- [Task instructions]: Please retype the data in full and exactly; the pictures are not part of the copy.

Information supplied Block Start

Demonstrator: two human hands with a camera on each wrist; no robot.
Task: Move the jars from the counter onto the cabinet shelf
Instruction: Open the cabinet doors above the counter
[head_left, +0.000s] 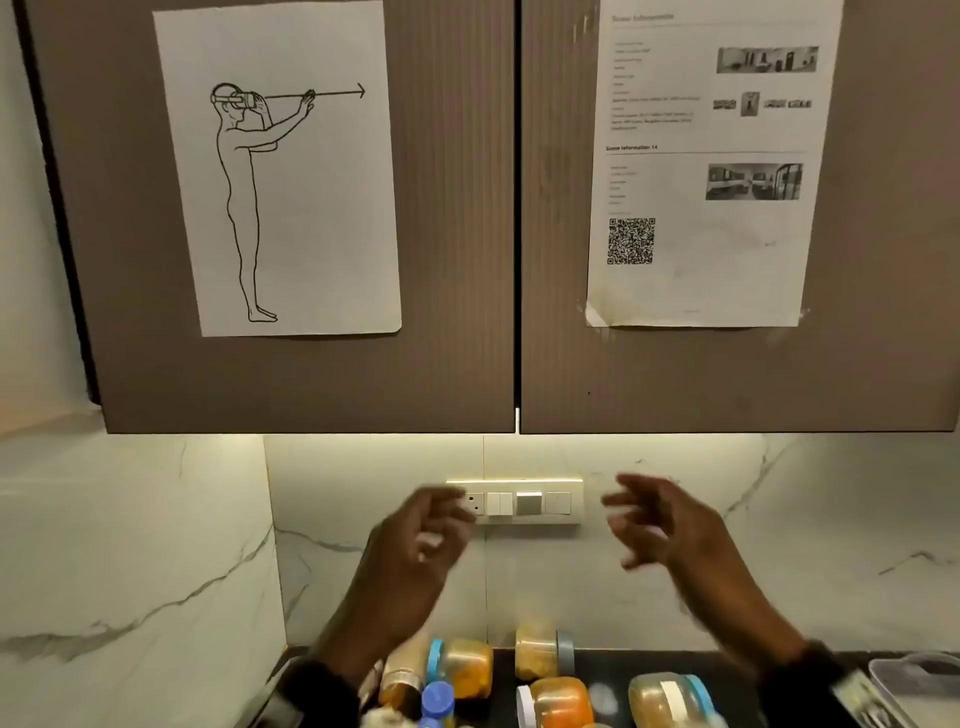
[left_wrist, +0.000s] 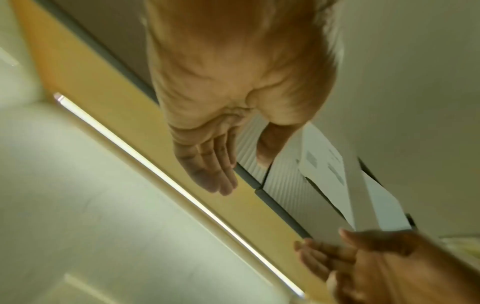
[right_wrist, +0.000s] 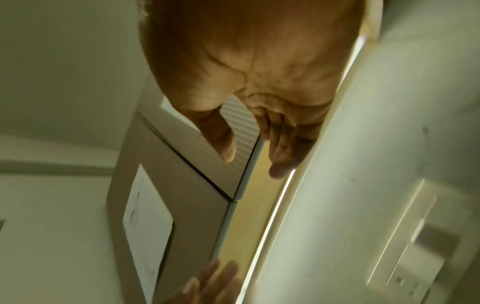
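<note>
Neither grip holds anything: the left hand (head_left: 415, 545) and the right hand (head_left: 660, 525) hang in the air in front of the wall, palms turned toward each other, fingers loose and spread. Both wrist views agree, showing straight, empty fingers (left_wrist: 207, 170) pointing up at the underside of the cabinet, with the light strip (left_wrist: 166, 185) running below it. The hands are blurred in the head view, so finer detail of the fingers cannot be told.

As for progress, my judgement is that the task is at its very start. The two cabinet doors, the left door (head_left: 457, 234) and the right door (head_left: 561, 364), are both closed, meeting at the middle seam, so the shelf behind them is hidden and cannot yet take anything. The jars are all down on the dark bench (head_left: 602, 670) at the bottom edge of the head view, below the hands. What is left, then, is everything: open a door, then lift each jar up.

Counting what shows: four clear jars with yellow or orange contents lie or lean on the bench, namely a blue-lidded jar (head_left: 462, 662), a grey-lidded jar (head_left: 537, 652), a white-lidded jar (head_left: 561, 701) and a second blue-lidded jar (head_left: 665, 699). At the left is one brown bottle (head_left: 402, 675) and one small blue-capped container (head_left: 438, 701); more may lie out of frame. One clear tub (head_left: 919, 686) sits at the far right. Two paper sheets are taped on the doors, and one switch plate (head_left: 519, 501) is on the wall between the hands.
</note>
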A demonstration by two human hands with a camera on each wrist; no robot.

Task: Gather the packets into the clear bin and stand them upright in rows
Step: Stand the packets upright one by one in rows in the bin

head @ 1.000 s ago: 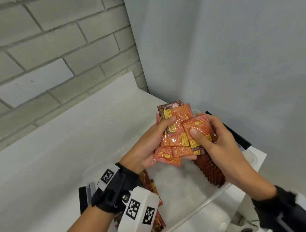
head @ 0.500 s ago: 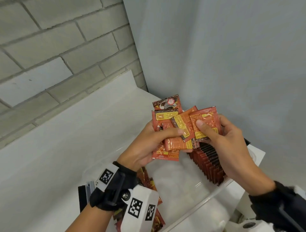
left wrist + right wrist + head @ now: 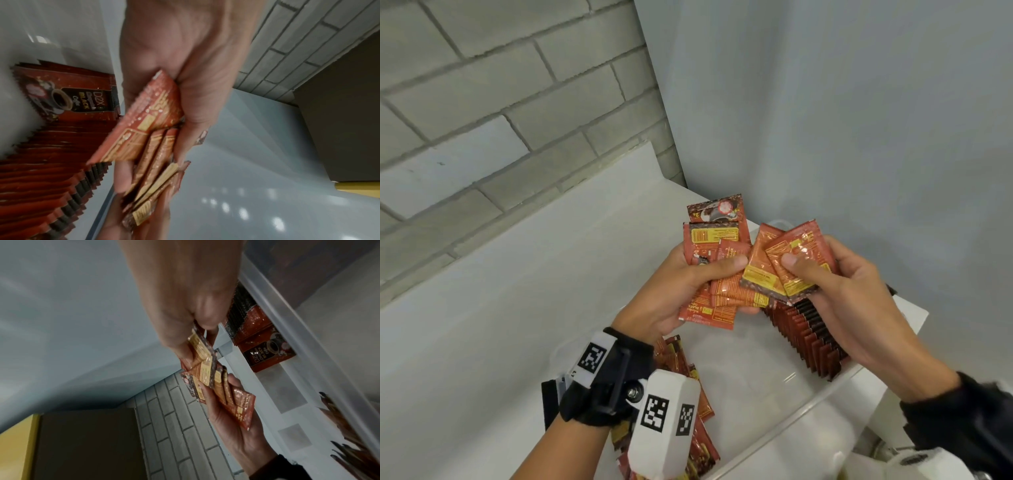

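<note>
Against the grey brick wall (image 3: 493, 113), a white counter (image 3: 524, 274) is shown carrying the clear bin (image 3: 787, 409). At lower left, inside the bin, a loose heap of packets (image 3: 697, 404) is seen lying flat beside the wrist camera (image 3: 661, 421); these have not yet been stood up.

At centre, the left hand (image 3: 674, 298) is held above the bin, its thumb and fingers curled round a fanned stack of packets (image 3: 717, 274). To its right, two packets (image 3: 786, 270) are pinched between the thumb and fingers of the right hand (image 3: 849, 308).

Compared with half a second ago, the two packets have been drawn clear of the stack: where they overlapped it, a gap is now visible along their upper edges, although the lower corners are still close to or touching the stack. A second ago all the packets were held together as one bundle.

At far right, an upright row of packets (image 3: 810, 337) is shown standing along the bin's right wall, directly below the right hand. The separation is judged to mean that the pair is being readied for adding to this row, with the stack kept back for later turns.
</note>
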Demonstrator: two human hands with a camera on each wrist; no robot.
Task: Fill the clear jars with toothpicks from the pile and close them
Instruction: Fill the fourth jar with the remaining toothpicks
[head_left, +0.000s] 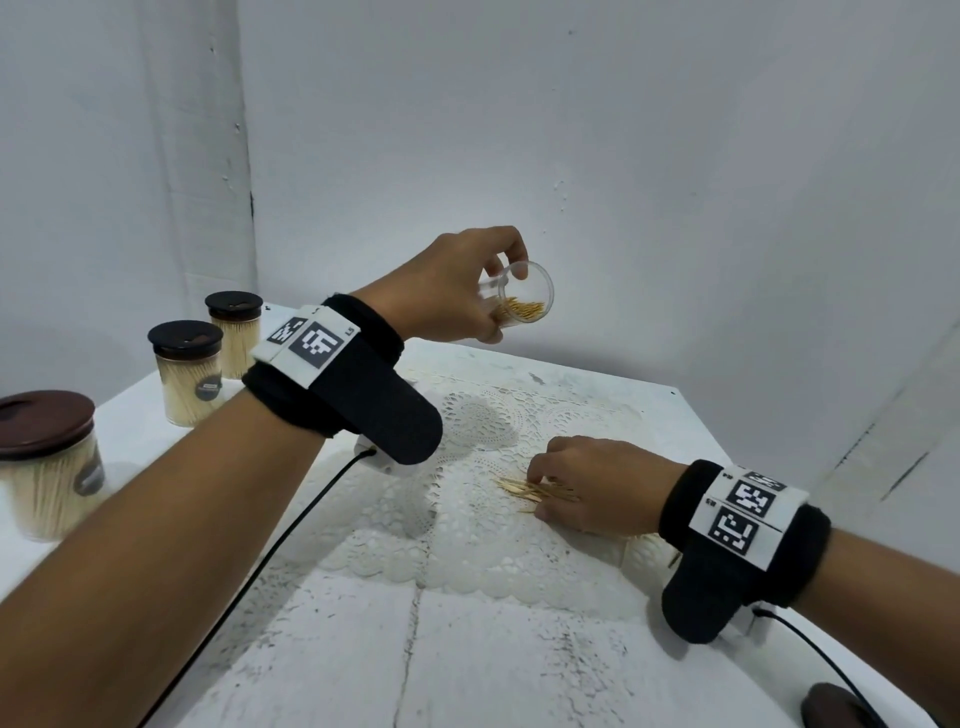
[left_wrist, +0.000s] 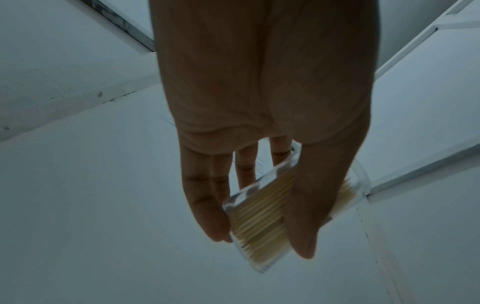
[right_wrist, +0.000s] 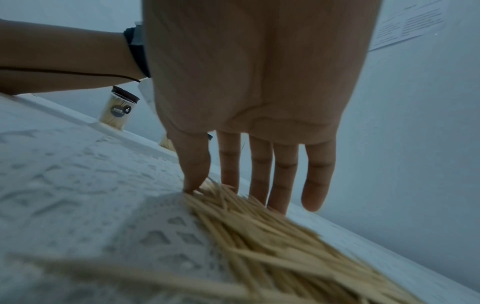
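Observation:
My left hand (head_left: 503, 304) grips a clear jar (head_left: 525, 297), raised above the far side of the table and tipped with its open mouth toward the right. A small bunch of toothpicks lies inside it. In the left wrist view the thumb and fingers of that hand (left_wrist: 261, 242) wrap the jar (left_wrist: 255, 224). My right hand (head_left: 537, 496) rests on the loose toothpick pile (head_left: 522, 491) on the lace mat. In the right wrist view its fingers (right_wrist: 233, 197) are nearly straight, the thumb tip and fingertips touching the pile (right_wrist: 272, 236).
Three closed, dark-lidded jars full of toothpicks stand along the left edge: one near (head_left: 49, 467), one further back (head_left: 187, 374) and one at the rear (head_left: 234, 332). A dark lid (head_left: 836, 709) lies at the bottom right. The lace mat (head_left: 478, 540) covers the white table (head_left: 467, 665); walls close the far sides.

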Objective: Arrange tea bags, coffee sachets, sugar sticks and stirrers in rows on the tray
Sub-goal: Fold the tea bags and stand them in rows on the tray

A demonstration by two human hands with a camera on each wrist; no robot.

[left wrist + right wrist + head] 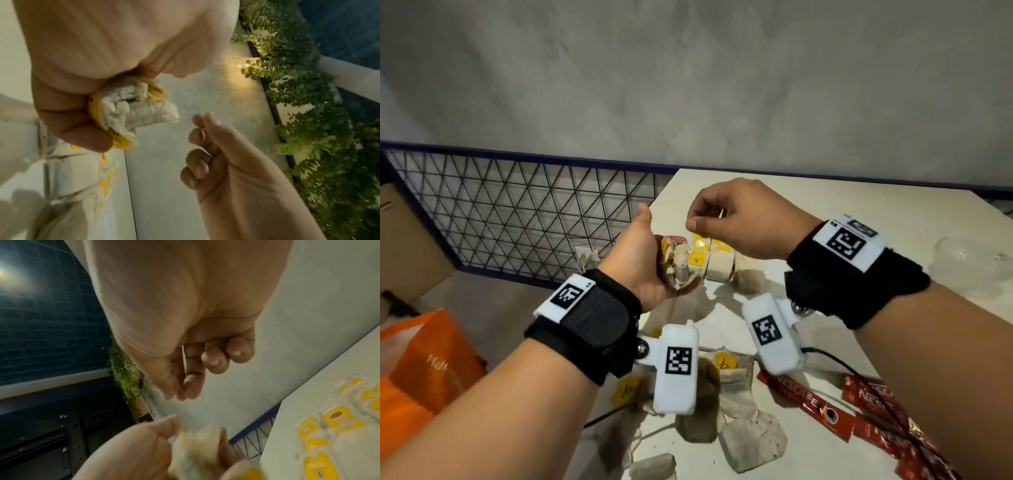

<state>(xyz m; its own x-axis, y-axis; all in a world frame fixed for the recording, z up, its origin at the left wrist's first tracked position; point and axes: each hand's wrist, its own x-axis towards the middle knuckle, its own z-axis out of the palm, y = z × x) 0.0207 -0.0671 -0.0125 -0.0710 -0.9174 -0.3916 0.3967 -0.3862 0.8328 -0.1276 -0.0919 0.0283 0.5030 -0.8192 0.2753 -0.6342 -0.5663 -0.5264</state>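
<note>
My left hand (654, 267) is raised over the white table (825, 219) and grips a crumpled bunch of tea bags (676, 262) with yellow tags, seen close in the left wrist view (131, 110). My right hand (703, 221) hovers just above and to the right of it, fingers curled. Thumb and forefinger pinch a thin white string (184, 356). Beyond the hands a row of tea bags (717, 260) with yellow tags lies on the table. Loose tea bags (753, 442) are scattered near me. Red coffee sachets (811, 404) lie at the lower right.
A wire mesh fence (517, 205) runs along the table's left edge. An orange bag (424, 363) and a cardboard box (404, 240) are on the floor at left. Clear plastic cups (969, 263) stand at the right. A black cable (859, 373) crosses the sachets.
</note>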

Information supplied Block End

- [Task response]:
Demonstrator: two human hands with a camera on each wrist; no robot.
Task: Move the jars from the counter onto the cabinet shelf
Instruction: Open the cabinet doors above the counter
[head_left, +0.000s] 
[left_wrist, +0.000s] 
[right_wrist, +0.000s] 
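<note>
Neither grip holds anything: the left hand (head_left: 415, 545) and the right hand (head_left: 660, 525) hang in the air in front of the wall, palms turned toward each other, fingers loose and spread. Both wrist views agree, showing straight, empty fingers (left_wrist: 207, 170) pointing up at the underside of the cabinet, with the light strip (left_wrist: 166, 185) running below it. The hands are blurred in the head view, so finer detail of the fingers cannot be told.

As for progress, my judgement is that the task is at its very start. The two cabinet doors, the left door (head_left: 457, 234) and the right door (head_left: 561, 364), are both closed, meeting at the middle seam, so the shelf behind them is hidden and cannot yet take anything. The jars are all down on the dark bench (head_left: 602, 670) at the bottom edge of the head view, below the hands. What is left, then, is everything: open a door, then lift each jar up.

Counting what shows: four clear jars with yellow or orange contents lie or lean on the bench, namely a blue-lidded jar (head_left: 462, 662), a grey-lidded jar (head_left: 537, 652), a white-lidded jar (head_left: 561, 701) and a second blue-lidded jar (head_left: 665, 699). At the left is one brown bottle (head_left: 402, 675) and one small blue-capped container (head_left: 438, 701); more may lie out of frame. One clear tub (head_left: 919, 686) sits at the far right. Two paper sheets are taped on the doors, and one switch plate (head_left: 519, 501) is on the wall between the hands.
</note>
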A demonstration by two human hands with a camera on each wrist; no robot.

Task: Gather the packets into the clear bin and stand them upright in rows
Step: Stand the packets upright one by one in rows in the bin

head @ 1.000 s ago: 
head @ 0.500 s ago: 
left wrist + right wrist + head @ now: 

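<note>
Against the grey brick wall (image 3: 493, 113), a white counter (image 3: 524, 274) is shown carrying the clear bin (image 3: 787, 409). At lower left, inside the bin, a loose heap of packets (image 3: 697, 404) is seen lying flat beside the wrist camera (image 3: 661, 421); these have not yet been stood up.

At centre, the left hand (image 3: 674, 298) is held above the bin, its thumb and fingers curled round a fanned stack of packets (image 3: 717, 274). To its right, two packets (image 3: 786, 270) are pinched between the thumb and fingers of the right hand (image 3: 849, 308).

Compared with half a second ago, the two packets have been drawn clear of the stack: where they overlapped it, a gap is now visible along their upper edges, although the lower corners are still close to or touching the stack. A second ago all the packets were held together as one bundle.

At far right, an upright row of packets (image 3: 810, 337) is shown standing along the bin's right wall, directly below the right hand. The separation is judged to mean that the pair is being readied for adding to this row, with the stack kept back for later turns.
</note>
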Demonstrator: two human hands with a camera on each wrist; no robot.
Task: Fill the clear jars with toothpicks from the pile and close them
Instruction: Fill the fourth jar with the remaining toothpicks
[head_left, +0.000s] 
[left_wrist, +0.000s] 
[right_wrist, +0.000s] 
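Observation:
My left hand (head_left: 503, 304) grips a clear jar (head_left: 525, 297), raised above the far side of the table and tipped with its open mouth toward the right. A small bunch of toothpicks lies inside it. In the left wrist view the thumb and fingers of that hand (left_wrist: 261, 242) wrap the jar (left_wrist: 255, 224). My right hand (head_left: 537, 496) rests on the loose toothpick pile (head_left: 522, 491) on the lace mat. In the right wrist view its fingers (right_wrist: 233, 197) are nearly straight, the thumb tip and fingertips touching the pile (right_wrist: 272, 236).
Three closed, dark-lidded jars full of toothpicks stand along the left edge: one near (head_left: 49, 467), one further back (head_left: 187, 374) and one at the rear (head_left: 234, 332). A dark lid (head_left: 836, 709) lies at the bottom right. The lace mat (head_left: 478, 540) covers the white table (head_left: 467, 665); walls close the far sides.
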
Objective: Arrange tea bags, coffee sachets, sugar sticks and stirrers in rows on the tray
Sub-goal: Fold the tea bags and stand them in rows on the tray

A demonstration by two human hands with a camera on each wrist; no robot.

[left wrist + right wrist + head] 

<state>(xyz m; its own x-axis, y-axis; all in a world frame fixed for the recording, z up, its origin at the left wrist's first tracked position; point and axes: each hand's wrist, its own x-axis towards the middle knuckle, its own z-axis out of the palm, y = z × x) 0.0207 -0.0671 -0.0125 -0.0710 -0.9174 -0.3916 0.3967 -0.3862 0.8328 -0.1276 -0.0919 0.0283 0.5030 -0.8192 0.2753 -0.6342 -0.5663 -0.5264</state>
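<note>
My left hand (654, 267) is raised over the white table (825, 219) and grips a crumpled bunch of tea bags (676, 262) with yellow tags, seen close in the left wrist view (131, 110). My right hand (703, 221) hovers just above and to the right of it, fingers curled. Thumb and forefinger pinch a thin white string (184, 356). Beyond the hands a row of tea bags (717, 260) with yellow tags lies on the table. Loose tea bags (753, 442) are scattered near me. Red coffee sachets (811, 404) lie at the lower right.
A wire mesh fence (517, 205) runs along the table's left edge. An orange bag (424, 363) and a cardboard box (404, 240) are on the floor at left. Clear plastic cups (969, 263) stand at the right. A black cable (859, 373) crosses the sachets.
</note>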

This output requires nothing more.